Task directions:
After reading the data below, copy out every line that contains the word "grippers".

++++++++++++++++++++

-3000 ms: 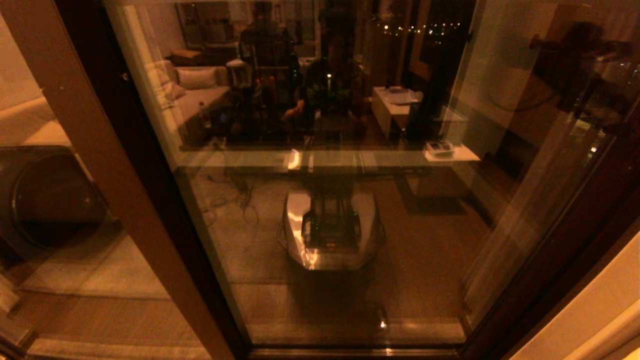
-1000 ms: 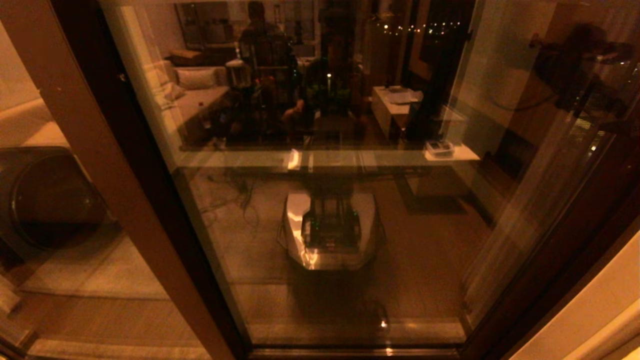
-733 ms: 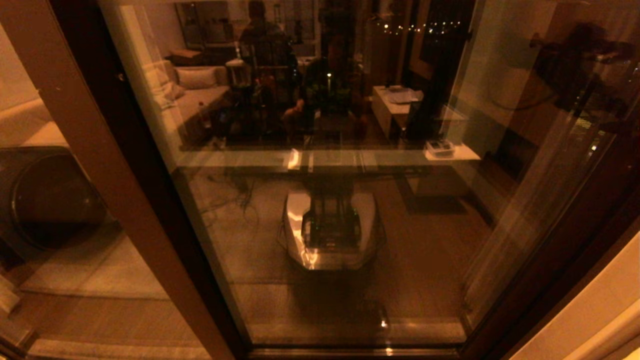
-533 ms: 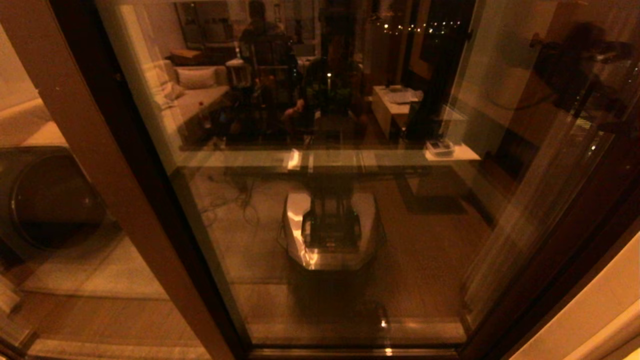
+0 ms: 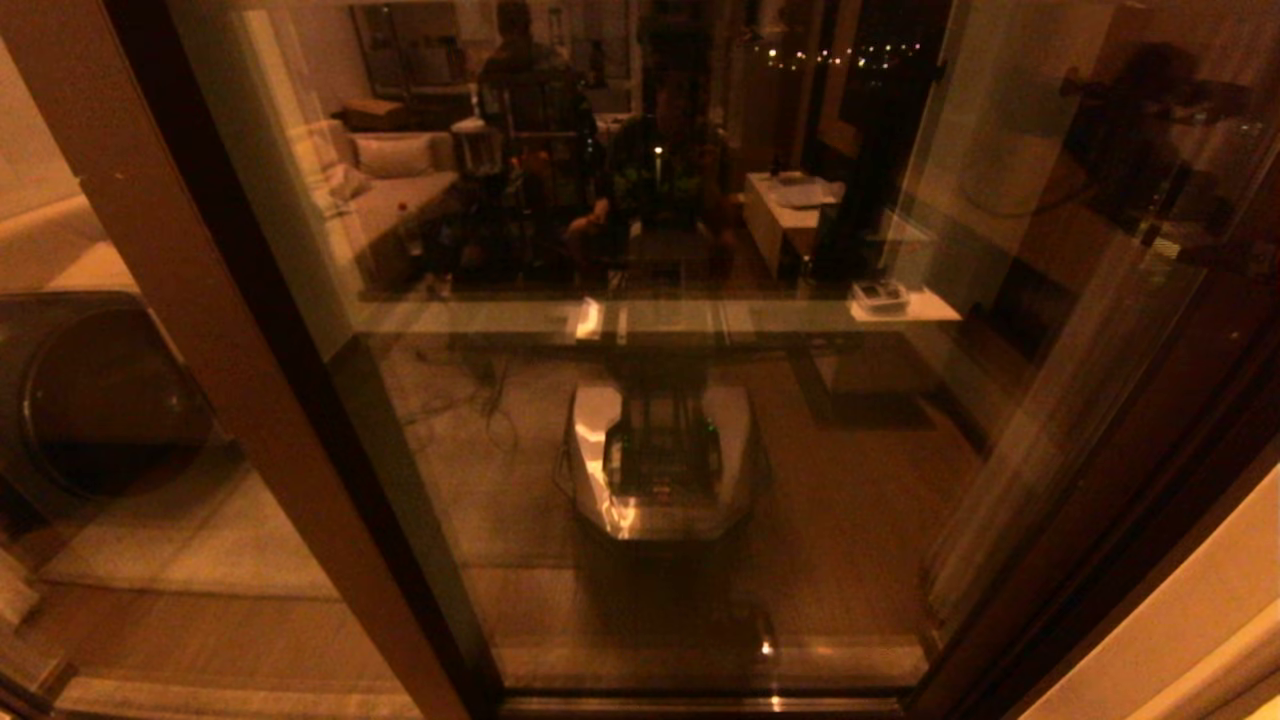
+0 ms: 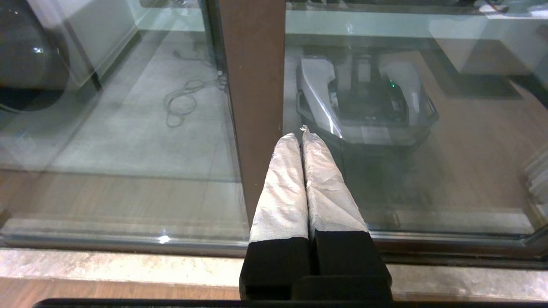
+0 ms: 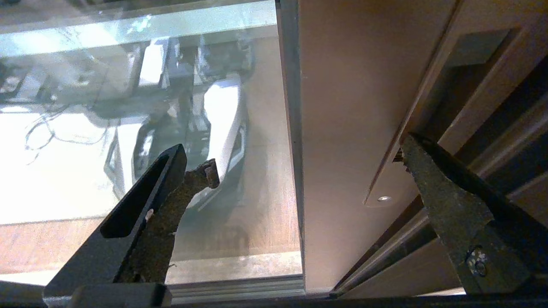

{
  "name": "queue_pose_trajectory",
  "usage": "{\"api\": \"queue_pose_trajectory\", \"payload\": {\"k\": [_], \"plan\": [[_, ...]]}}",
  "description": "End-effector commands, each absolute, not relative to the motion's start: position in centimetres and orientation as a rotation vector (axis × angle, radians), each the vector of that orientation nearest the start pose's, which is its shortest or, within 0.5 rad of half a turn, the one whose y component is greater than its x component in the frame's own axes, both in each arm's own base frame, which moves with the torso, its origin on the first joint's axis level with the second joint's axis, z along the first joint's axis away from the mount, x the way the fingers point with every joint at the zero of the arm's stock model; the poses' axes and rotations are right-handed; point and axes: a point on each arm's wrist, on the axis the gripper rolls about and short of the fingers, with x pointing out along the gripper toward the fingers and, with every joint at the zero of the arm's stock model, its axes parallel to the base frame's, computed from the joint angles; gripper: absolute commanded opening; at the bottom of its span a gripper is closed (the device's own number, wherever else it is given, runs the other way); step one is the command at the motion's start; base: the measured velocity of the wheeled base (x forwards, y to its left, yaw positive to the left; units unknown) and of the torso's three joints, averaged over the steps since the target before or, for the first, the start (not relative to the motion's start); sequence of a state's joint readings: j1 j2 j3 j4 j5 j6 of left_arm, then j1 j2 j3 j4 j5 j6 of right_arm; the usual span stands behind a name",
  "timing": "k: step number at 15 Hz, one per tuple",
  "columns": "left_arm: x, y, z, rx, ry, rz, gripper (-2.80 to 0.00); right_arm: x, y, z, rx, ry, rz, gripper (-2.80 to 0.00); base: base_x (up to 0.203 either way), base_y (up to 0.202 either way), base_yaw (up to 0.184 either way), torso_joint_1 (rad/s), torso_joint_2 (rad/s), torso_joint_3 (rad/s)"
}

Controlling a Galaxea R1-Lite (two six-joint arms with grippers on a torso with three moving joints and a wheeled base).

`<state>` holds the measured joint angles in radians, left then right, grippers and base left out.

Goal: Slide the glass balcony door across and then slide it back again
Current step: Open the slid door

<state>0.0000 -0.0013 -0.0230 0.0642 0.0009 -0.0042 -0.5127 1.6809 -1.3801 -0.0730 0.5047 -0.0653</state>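
While the glass balcony door [image 5: 700,420] fills the head view from nine to three o'clock, its handle upright is straddled, ungripped, by the released right gripper [image 7: 306,169], the left gripper [image 6: 303,133] is kept clenched and empty, and the sliding is judged unfinished.
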Motion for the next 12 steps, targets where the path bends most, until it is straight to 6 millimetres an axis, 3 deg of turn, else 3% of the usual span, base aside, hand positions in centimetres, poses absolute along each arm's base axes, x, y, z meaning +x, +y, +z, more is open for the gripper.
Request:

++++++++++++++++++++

Output:
Controlling a Galaxea R1-Lite (two six-joint arms with grippers on a torso with three moving joints and a wheeled base).
`<state>` holds the measured joint angles in radians, left then right, grippers and base left out.

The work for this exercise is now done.